The authors establish orthogonal translation systems (OTS) for ten different types of lysine aminoacylation, compatible with bacterial and mammalian cells.
They use a genetic code expansion strategy, where aminoacyl-tRNA synthetase (AARS) is engineered to recognize an aminoacylated lysine (AA-K), and an engineered tRNA – usually with a mutated anticodon – decodes an assigned codon.

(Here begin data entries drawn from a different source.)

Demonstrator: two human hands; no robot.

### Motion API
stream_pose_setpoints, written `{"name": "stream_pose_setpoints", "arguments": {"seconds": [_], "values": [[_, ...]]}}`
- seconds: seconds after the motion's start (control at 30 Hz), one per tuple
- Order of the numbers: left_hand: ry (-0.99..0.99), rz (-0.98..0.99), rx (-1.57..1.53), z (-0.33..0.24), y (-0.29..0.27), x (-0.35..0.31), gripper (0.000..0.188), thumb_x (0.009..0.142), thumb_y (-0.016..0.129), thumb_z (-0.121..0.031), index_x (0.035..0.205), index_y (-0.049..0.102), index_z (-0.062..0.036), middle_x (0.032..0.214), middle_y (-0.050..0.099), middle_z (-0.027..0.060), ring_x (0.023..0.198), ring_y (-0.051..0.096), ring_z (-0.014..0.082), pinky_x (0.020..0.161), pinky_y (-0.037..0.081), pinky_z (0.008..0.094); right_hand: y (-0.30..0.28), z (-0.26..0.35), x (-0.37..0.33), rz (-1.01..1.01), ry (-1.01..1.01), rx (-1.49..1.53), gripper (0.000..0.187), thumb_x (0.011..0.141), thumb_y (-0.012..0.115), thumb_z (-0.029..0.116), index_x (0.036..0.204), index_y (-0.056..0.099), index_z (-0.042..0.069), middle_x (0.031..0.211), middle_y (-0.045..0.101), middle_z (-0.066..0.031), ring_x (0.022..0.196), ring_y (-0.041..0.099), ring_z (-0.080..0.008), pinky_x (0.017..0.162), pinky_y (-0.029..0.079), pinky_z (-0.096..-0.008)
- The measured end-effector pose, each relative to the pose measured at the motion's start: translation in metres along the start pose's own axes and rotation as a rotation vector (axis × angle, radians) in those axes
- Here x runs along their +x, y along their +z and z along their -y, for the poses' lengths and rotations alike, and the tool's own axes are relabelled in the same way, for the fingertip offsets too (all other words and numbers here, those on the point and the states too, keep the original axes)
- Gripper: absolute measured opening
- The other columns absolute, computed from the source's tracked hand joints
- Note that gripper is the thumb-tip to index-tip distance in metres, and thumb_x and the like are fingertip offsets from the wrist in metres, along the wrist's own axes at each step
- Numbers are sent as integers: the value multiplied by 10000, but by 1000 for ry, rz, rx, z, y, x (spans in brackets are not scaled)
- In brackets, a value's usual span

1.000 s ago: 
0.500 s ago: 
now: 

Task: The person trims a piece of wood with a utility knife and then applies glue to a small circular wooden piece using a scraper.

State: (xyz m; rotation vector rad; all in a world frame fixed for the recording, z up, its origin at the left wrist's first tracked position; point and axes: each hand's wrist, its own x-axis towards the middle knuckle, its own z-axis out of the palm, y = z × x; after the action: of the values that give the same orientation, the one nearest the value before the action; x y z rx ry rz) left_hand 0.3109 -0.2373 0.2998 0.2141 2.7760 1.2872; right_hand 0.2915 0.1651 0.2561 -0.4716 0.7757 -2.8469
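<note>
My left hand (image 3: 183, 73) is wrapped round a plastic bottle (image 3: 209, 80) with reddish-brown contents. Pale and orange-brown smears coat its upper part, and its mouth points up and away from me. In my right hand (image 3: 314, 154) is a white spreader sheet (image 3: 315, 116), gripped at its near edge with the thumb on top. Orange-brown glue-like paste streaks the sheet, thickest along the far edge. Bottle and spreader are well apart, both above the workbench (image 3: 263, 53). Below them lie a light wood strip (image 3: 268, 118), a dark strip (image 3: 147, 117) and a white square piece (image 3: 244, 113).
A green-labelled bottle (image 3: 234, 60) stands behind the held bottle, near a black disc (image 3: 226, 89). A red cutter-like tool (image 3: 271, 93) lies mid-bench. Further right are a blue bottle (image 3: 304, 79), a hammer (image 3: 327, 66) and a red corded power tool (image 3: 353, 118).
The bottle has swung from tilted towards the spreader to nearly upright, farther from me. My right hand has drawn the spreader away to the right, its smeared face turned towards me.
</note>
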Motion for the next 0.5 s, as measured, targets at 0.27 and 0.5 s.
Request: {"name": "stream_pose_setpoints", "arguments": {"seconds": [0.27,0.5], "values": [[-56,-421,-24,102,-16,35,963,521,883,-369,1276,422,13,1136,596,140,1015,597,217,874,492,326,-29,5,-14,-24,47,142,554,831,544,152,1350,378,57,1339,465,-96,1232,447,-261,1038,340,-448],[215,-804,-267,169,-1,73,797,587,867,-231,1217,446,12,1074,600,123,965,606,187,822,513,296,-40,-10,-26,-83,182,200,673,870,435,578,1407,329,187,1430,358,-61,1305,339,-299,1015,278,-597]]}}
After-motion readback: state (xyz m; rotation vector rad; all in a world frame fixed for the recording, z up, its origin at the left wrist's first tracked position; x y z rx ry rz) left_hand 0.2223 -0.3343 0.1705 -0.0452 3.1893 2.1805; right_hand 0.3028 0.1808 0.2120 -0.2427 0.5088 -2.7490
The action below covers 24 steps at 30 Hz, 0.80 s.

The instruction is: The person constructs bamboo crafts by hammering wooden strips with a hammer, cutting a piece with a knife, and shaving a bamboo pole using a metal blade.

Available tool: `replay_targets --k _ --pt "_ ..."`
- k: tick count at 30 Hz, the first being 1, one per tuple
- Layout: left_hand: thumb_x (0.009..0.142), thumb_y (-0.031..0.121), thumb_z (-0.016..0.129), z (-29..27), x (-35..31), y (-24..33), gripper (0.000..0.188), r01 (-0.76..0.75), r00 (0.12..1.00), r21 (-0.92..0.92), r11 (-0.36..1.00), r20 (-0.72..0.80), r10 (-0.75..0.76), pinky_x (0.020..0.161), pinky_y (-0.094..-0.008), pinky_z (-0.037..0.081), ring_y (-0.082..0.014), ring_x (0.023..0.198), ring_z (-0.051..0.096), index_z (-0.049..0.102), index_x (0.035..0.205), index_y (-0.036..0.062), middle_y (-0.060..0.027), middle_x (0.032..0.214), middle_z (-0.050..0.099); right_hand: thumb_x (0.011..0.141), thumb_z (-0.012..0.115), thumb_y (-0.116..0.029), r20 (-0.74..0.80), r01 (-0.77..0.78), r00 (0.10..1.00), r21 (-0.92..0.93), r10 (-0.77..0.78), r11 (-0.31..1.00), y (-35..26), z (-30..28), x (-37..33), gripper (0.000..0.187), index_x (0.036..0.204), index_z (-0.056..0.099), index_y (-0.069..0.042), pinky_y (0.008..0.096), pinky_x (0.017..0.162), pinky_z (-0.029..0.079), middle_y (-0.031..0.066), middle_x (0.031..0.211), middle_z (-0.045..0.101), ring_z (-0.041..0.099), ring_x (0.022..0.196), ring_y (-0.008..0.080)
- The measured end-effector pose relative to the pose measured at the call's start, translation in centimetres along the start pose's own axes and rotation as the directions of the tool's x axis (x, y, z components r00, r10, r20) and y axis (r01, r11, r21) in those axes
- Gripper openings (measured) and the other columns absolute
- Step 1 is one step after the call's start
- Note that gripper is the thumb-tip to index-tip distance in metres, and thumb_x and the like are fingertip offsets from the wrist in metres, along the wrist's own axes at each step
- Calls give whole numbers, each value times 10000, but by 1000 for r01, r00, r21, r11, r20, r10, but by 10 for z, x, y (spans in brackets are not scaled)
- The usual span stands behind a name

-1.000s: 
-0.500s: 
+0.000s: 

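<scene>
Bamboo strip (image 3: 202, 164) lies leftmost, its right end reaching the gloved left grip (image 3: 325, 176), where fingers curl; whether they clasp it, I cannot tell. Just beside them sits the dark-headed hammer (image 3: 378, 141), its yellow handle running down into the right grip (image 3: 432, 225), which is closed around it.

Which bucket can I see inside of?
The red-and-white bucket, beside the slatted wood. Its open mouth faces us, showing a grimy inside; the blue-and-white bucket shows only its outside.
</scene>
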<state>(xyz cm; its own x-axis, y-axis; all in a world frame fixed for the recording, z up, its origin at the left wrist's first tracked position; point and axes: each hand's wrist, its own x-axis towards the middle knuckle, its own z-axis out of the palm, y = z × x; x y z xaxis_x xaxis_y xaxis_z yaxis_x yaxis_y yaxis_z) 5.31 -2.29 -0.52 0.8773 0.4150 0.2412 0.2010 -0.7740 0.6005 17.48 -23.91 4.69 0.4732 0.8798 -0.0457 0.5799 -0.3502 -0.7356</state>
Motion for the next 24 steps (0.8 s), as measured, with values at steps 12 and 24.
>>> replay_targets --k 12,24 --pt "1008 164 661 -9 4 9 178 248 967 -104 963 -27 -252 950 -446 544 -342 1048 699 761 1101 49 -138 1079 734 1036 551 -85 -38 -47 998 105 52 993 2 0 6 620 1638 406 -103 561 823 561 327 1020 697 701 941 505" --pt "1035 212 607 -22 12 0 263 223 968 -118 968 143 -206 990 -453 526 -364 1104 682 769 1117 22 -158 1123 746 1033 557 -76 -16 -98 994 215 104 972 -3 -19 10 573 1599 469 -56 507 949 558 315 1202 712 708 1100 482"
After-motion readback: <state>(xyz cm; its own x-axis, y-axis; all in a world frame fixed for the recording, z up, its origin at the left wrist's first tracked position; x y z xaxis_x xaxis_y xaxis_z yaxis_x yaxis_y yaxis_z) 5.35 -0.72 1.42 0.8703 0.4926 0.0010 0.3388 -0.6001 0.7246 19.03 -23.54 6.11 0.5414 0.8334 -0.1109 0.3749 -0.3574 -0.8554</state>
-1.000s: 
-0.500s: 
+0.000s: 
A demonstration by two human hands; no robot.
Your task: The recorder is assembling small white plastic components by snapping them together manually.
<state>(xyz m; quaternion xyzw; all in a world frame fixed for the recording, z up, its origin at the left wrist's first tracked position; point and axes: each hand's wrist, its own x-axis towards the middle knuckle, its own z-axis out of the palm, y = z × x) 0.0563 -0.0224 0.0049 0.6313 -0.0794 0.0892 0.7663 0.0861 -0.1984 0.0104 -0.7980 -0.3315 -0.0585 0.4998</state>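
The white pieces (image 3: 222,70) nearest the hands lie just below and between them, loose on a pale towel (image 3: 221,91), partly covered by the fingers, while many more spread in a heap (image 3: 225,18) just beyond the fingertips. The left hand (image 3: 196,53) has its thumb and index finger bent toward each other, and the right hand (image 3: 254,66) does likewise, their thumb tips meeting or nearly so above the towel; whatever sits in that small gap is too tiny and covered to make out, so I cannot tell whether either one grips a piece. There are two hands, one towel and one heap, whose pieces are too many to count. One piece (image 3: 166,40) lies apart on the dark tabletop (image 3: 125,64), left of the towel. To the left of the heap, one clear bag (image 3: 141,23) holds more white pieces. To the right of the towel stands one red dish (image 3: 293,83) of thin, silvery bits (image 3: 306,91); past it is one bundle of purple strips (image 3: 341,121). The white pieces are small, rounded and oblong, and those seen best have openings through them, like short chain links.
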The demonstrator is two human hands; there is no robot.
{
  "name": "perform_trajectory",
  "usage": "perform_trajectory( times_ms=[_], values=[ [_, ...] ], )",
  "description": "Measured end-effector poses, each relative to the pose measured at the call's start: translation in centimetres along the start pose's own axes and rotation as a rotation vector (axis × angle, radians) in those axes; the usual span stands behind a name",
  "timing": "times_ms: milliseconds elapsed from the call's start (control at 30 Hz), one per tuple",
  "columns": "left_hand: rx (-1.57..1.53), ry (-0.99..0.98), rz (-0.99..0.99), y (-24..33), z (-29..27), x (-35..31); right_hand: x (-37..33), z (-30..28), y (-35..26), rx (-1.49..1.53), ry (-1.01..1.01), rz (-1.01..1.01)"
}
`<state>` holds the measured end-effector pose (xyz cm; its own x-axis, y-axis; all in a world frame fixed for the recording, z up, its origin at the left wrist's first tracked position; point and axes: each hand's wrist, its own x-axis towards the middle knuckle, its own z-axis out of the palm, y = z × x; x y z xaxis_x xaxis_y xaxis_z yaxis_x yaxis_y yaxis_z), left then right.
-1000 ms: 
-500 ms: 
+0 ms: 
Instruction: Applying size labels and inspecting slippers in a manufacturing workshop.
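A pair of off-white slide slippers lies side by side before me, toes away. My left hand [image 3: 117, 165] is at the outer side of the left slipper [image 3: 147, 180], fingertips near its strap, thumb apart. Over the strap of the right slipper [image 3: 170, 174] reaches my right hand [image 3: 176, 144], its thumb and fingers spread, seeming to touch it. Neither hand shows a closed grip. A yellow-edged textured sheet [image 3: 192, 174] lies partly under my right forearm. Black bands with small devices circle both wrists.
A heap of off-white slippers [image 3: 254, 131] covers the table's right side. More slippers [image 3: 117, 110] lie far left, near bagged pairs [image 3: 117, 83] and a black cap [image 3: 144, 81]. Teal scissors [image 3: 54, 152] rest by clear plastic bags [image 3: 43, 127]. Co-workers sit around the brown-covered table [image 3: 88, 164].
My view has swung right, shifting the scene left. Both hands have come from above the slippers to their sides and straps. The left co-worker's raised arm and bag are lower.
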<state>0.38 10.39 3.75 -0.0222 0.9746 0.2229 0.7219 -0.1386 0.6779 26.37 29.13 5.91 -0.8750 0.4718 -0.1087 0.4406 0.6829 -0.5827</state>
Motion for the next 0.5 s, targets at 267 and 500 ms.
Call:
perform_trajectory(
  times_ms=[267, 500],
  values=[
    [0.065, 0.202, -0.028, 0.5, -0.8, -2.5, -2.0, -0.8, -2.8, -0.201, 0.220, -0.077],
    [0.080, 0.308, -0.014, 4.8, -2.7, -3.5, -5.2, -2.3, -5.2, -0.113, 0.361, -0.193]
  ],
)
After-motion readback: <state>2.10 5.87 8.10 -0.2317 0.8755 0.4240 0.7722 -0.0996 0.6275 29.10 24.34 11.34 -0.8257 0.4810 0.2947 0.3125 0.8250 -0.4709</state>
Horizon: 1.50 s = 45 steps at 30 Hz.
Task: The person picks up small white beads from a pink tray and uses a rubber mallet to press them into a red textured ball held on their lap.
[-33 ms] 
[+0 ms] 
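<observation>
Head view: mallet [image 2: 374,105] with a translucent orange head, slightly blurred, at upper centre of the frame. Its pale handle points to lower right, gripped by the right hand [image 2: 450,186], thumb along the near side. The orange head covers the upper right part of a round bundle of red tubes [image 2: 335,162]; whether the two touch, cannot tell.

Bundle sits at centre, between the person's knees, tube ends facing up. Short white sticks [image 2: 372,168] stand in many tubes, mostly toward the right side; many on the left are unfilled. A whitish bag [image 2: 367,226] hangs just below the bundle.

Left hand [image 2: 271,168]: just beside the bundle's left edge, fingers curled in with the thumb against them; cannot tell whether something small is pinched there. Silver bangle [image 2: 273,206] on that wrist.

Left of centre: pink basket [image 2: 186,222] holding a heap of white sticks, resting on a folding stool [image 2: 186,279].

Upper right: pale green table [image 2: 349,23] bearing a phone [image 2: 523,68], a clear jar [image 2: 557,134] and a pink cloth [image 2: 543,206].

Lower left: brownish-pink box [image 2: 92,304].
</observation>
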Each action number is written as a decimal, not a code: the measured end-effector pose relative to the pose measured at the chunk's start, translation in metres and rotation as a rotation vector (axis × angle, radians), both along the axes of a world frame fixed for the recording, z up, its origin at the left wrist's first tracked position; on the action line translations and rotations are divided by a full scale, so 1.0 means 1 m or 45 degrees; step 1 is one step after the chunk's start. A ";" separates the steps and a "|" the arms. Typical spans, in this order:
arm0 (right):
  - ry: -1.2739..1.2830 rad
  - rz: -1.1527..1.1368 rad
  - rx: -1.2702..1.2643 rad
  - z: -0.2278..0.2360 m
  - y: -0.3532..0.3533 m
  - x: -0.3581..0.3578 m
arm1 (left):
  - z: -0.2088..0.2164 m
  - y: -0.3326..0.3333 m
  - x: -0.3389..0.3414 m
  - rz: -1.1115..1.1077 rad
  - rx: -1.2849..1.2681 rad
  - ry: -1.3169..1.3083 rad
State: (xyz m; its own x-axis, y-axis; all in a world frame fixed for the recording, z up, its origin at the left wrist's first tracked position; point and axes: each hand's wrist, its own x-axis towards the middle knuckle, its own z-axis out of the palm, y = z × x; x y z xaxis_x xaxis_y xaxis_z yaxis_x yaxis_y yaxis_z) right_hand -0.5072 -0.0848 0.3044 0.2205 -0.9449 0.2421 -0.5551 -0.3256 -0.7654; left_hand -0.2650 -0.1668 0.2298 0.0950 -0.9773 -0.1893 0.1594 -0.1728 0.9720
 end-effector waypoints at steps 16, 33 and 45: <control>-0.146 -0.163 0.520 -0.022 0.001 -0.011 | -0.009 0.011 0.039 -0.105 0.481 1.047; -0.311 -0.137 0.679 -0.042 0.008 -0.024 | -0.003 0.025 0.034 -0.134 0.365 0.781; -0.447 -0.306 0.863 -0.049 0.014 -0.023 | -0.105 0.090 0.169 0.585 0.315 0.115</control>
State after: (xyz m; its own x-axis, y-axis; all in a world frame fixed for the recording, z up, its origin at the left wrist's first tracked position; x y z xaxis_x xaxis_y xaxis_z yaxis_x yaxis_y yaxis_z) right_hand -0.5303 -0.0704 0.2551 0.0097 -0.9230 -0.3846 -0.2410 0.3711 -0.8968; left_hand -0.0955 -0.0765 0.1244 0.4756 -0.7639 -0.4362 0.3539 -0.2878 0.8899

The authors use the method to demonstrate the effect of lysine aminoacylation on essential metabolic enzymes and cellular metabolism both in vitro and in vivo.
AA-K-containing superfolder green fluorescent protein (sfGFP), AA-K-containing pyruvate kinase M2 (PKM2) or glucose-6-phosphate dehydrogenase (G6PD), acetyllysine-containing PKM2 or G6PD and Val-K-containing PKM2 were expressed and purified.
The samples were separated by SDS-PAGE and analysed with LC-MS/MS (Thermo LTQ Orbitrap XL), then the DDA spectra searched with Mascot Server to identify and localise the modified lysines.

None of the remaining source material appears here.